File metadata and controls

190 lines (117 loc) · 15.3 KB

Rosids_AJB-D-19-00298

Estimating rates and patterns of diversification with incomplete sampling: A case study in the rosids

Miao Sun, Ryan A. Folk, Matthew A. Gitzendanner, Pamela S. Soltis, Zhiduan Chen, Douglas E. Soltis, Robert P. Guralnick

Note:
Scripts and documentation are provided here with an assumption that users have basic knowledge of UNIX shell, R, and Python, including changing the working directory, and pointing to the input and output path to link data and properly execute the scripts. In order to fully reproduce the results in our study, high performance computing clusters (HiPerGator at University of Florida) must be used for BAMM and RPANDA analysis.

Here we lay out below each of our scripts based on the order of the workflow as described in the main text. All the scripts and their relative folders are descriptively named based on their primary functionalities in the analyses, and detailed under each highlighted bullet point.

Datasets

  • trees

    This folder contains four subfolders: "rosids_9k-tip", "rosids_20k-tip", "rosids_100k-tip" and "whole_tree". See "readme" for some naming conventions, and such conventions are ture all across data and scripts in this repo.

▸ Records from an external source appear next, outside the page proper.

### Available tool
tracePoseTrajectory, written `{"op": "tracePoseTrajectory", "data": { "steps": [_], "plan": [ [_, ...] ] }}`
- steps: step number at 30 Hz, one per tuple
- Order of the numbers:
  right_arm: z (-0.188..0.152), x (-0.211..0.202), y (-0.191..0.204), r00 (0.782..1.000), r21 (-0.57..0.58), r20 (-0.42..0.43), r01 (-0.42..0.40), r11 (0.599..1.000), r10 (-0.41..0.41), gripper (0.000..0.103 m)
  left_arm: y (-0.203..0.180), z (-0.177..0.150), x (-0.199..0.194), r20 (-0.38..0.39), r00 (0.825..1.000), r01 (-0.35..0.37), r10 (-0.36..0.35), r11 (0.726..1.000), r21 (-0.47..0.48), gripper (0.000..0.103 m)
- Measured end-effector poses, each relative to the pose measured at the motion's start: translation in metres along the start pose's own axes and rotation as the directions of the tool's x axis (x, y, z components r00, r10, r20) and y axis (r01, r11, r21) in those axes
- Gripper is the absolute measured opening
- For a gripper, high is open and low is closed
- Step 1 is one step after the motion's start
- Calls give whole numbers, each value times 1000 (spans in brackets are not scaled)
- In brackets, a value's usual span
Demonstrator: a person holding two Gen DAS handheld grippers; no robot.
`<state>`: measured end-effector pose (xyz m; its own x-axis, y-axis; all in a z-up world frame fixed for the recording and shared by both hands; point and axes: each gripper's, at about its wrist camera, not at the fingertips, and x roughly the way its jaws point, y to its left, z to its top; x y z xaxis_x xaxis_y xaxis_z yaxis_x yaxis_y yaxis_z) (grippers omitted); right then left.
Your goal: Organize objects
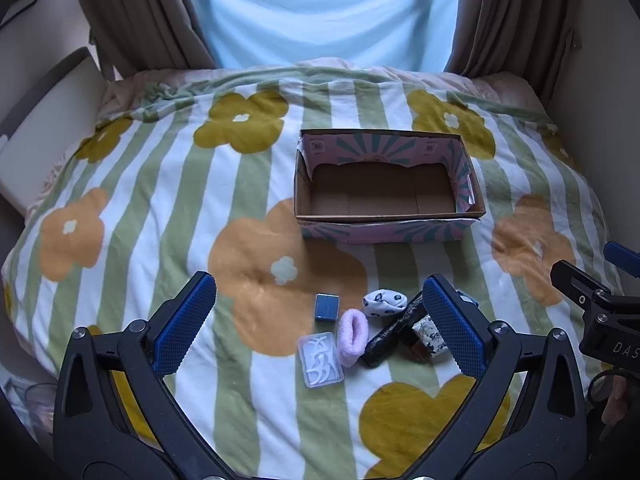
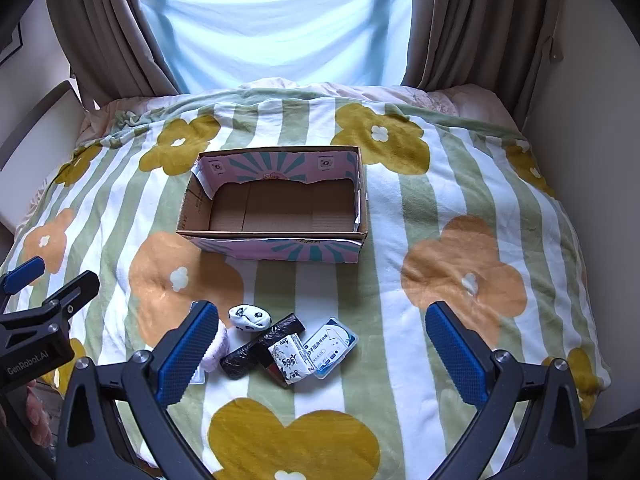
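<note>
Both grippers hang above the flowered blanket (image 1: pixel 160 208) with their jaws spread wide and nothing between them: the left gripper (image 1: pixel 320 324) and the right gripper (image 2: pixel 322 344) each look down on the same small heap of things near the front of the bed. The empty cardboard box (image 1: pixel 478 200) sits farther away, straight beyond the heap, open side up. In the left view a small blue box (image 1: pixel 327 307), a clear plastic case (image 1: pixel 320 360) and a pink fuzzy band (image 1: pixel 352 336) lie almost centred between the left jaws, so the left gripper seems the nearer one for these. The pink band runs roughly front to back, in line with the gripper's look, so the jaws could close across its narrow width. The white patterned roll (image 2: pixel 249 318), the black bag roll (image 2: pixel 248 356), which lies slanted, a printed packet (image 2: pixel 290 358) and a blue-labelled case (image 2: pixel 332 348) lie left of centre in the right view, closer to the right gripper's left finger. Every item would have to travel forward and away to reach the box.
</note>
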<state>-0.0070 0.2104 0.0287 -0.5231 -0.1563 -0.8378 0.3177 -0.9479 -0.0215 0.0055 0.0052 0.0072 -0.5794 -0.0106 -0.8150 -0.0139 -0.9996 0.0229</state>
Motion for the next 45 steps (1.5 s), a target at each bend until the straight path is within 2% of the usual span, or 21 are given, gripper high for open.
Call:
{"op": "tracePoseTrajectory", "data": {
  "steps": [45],
  "plan": [
    [4, -10, 3, 997, -69, 39, -57, 996, 60, 103, 1, -5, -4, -6, 999, 36, -36, 999, -12, 102]
  ]
}}
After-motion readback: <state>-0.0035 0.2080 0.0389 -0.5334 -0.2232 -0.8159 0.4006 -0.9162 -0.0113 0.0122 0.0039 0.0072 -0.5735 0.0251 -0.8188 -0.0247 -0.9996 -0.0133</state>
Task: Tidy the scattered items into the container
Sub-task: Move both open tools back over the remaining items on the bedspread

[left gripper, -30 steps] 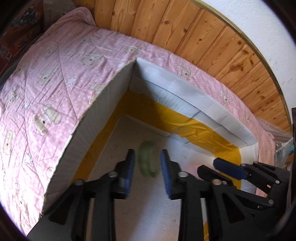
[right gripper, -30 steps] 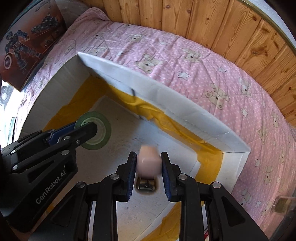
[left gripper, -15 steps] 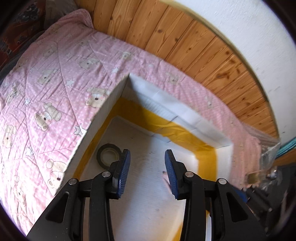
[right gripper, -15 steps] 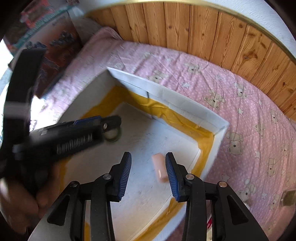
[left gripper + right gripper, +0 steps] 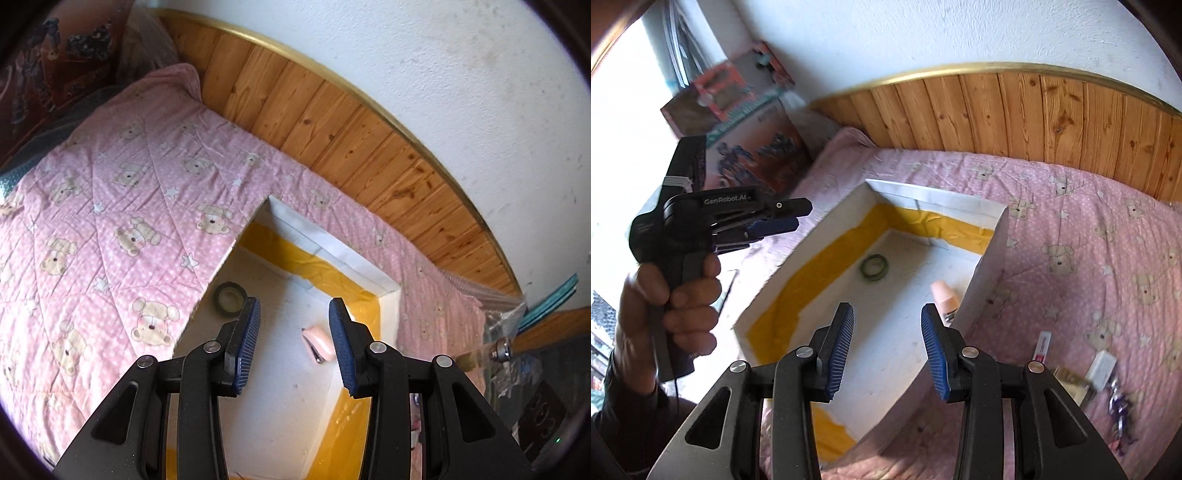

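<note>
A: Poses first. The left gripper points steeply down over the white foam container; its jaws have just been opening and stand apart with nothing between the pads. A person's left hand is wrapped round its handle, seen off to one side in the right wrist view.

B: And the right gripper?

A: Tilted down too, above the container's near end. Its jaws have just been opening as well; blue pads wide, nothing held.

B: Surroundings, largest first?

A: Pink bear-print quilt under everything, wood panelling and a white wall behind. The container sits on the quilt, yellow tape lining its inner corners. Boxed toys are stacked by the window.

B: The task items?

A: A green tape roll lies flat on the container floor near the far wall. A pink stapler lies inside by the side wall, well apart from the roll. Small packets are scattered on the quilt outside, right of the container. Nothing blocks either gripper.
</note>
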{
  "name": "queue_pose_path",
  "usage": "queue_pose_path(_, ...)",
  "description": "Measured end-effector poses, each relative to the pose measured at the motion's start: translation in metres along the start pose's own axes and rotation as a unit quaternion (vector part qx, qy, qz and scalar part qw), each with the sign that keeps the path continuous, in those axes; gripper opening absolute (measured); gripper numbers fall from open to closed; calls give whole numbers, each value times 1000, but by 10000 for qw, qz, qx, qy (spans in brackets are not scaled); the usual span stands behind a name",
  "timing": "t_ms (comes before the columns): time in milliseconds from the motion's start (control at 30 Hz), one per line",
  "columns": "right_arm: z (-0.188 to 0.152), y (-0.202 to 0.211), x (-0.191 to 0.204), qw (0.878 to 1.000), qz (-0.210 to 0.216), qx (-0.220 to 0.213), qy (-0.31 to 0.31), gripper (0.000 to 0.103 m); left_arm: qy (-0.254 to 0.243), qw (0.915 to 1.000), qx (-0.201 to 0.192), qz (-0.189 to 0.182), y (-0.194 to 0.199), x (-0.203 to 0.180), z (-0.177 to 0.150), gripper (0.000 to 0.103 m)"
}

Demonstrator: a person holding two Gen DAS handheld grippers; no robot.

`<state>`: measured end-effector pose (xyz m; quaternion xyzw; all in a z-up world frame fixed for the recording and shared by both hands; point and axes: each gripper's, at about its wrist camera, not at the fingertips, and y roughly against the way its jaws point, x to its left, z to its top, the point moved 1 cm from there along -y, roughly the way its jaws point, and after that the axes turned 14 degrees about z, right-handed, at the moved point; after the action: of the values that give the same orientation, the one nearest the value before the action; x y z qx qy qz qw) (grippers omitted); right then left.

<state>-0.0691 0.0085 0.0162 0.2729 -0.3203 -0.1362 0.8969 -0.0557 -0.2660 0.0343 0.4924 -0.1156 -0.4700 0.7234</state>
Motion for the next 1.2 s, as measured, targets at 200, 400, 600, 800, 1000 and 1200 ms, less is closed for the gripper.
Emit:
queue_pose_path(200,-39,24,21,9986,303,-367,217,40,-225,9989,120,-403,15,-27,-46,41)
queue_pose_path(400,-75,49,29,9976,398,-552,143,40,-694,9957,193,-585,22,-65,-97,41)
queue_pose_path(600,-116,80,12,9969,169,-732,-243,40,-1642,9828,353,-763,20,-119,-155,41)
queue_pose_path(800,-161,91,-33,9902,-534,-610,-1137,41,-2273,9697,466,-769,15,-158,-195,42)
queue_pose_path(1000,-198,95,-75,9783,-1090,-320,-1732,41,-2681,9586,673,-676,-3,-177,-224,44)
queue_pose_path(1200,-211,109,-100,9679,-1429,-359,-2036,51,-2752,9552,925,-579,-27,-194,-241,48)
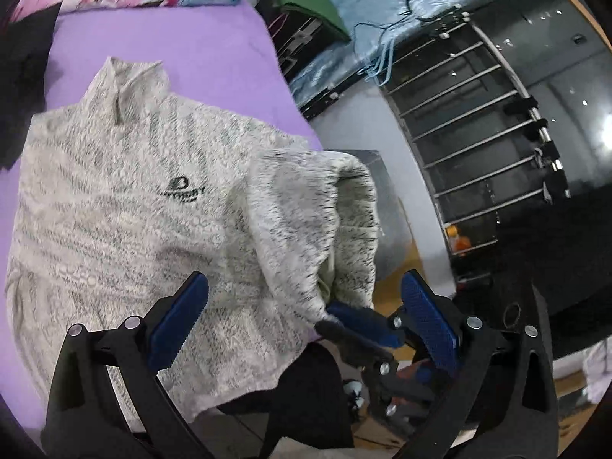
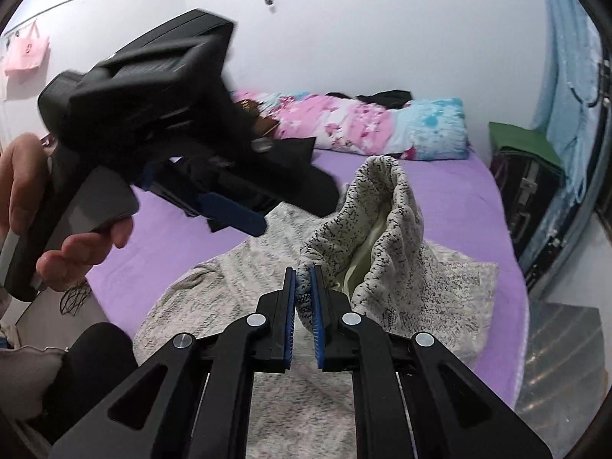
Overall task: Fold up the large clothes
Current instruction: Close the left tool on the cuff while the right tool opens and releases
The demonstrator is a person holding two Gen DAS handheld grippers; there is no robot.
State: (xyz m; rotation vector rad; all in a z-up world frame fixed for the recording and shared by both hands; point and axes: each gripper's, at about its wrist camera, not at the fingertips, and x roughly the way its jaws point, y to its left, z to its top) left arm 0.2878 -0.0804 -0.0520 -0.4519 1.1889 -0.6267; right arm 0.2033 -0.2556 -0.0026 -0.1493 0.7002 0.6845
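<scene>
A grey-white knit sweater [image 1: 126, 199] with a zip collar and a dark chest logo lies face up on the purple bed sheet [image 1: 214, 49]. My right gripper [image 2: 304, 294] is shut on the end of one sleeve [image 2: 382, 229] and holds it up above the sweater's body, so the cuff gapes open. In the left wrist view the right gripper [image 1: 359, 325] shows at the sweater's right edge with the raised sleeve [image 1: 306, 210] hanging from it. My left gripper [image 1: 306, 321] is open over the sweater's lower part and holds nothing. A hand [image 2: 23, 187] holds it at the upper left, with one blue finger [image 2: 233, 212] showing.
A floral pillow [image 2: 367, 126] and black clothes [image 2: 298, 176] lie at the head of the bed. Right of the bed stand a dark case with a green cloth [image 1: 306, 0], a blue satin cover [image 1: 401, 4], a metal rack [image 1: 478, 114] and a silver box [image 2: 562, 348].
</scene>
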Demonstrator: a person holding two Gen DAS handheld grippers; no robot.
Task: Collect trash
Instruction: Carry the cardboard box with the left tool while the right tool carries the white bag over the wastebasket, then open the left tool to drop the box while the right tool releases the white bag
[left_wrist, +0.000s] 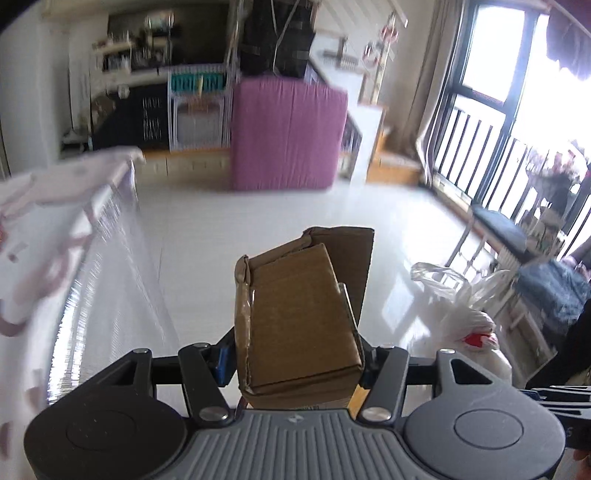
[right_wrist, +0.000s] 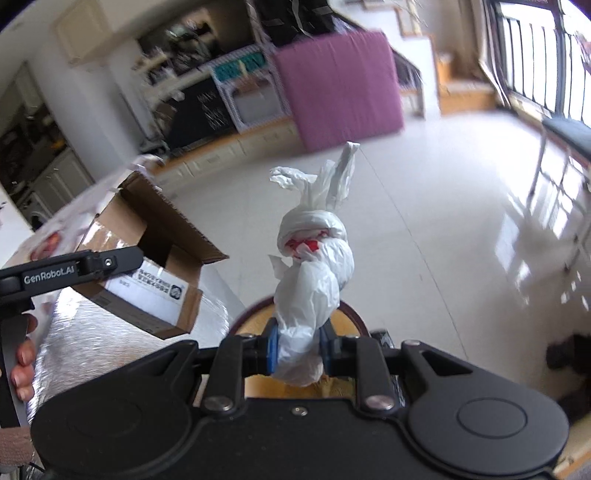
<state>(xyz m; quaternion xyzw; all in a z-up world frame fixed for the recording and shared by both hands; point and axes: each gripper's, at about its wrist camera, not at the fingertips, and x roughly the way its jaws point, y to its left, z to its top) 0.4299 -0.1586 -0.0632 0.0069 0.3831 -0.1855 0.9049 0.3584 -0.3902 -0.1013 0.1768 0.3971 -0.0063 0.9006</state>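
Room: bright living space, glossy white floor (left_wrist: 258, 221), purple mat (left_wrist: 288, 133) upright behind.
Box: cardboard box (left_wrist: 299, 317) clamped half-wide in the left tool (left_wrist: 295, 358), carried as trash.
Bag: knotted plastic bag (right_wrist: 314, 273) pinched tight by the right tool (right_wrist: 297, 350), above a chair (right_wrist: 258, 314) beside the tabletop (right_wrist: 110, 343).

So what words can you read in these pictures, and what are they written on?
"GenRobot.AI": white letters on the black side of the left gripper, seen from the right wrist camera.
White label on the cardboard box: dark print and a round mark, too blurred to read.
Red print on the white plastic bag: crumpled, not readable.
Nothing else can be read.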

    As described in the main text, all analyses were run in parallel across 17 subclades corresponding to all rosid orders recognized in APG IV (2016), hence all the 17 subclades trees are inside 9k-, 20k-, and 100k-tip folders, respectively.

    We also used the whole tree (see "whole_tree" folder) for DR and RPANDA analyses.
    All trees are ultrametric.

  • clade_age
    Crown age of major clades in rosids were extracted from 9k-, 20k- and 100k-tip trees, respecitvely using R script "./Scripts/misc/get_crown_age.R".

  • diversification_data

    Raw data and summarized results from three commonly used methods, both parametric (RPANDA and BAMM) and semiparametric (DR). Details see below under the name of each folder. Our general convention is that the summarized results are located at the root of each method directory.

    • RPANDA
      A folder with all the resultant data generated by RPANDA analyses for 9k-, 20k-,and 100k-tip trees, including Rdata from birth-death and pure-birth models, summarized Akaike-weight, and diversification rates. Raw data is retained inside folders, and summarized data (.csv format) under directory of main folder. Any files with "17" tag means data was analyzed at subclade level, while "whole" means the whole rosid tree is analyzed.

    • BAMM
      Two main folders under this directory --- "BAMM_BD"" and "BAMM_PB". They contain main results from BAMM analyses under birth-death ("BD") and pure-birth ("PB") models, respectively. We only used 17 subclades from 20k-tip tree for testing and comparing how tip rates and speciation rates were influenced by different diversification models.
      Note: given the large volume of BAMM event data (e.g., 2.84 GB for "Fabales" event data) and limitations on the file size that can be commited via git, only summarized rate files were uploaded.

    • DR
      A folder with all the DR rates calculated by R script "./Scripts/DR/DR_statistic.R". DR rates from 17 subclades are retained in 9k, 20k, and 100k tagged folders, respectively. DR rate for the whole tree are kept in "whole_tree" folder. Mean Dr rate for eahc order are summarized in csv file under "DR" directory.

    • Cucurbitaceae_Test_Case
      This folder contains four sub-folders: "Cucurbitaceae_original_subclade_tree", "Cucurbitaceae_random_sampling", "Cucurbitaceae_random_sampling_addin", and "Cucurbitaceae_representive_sampling".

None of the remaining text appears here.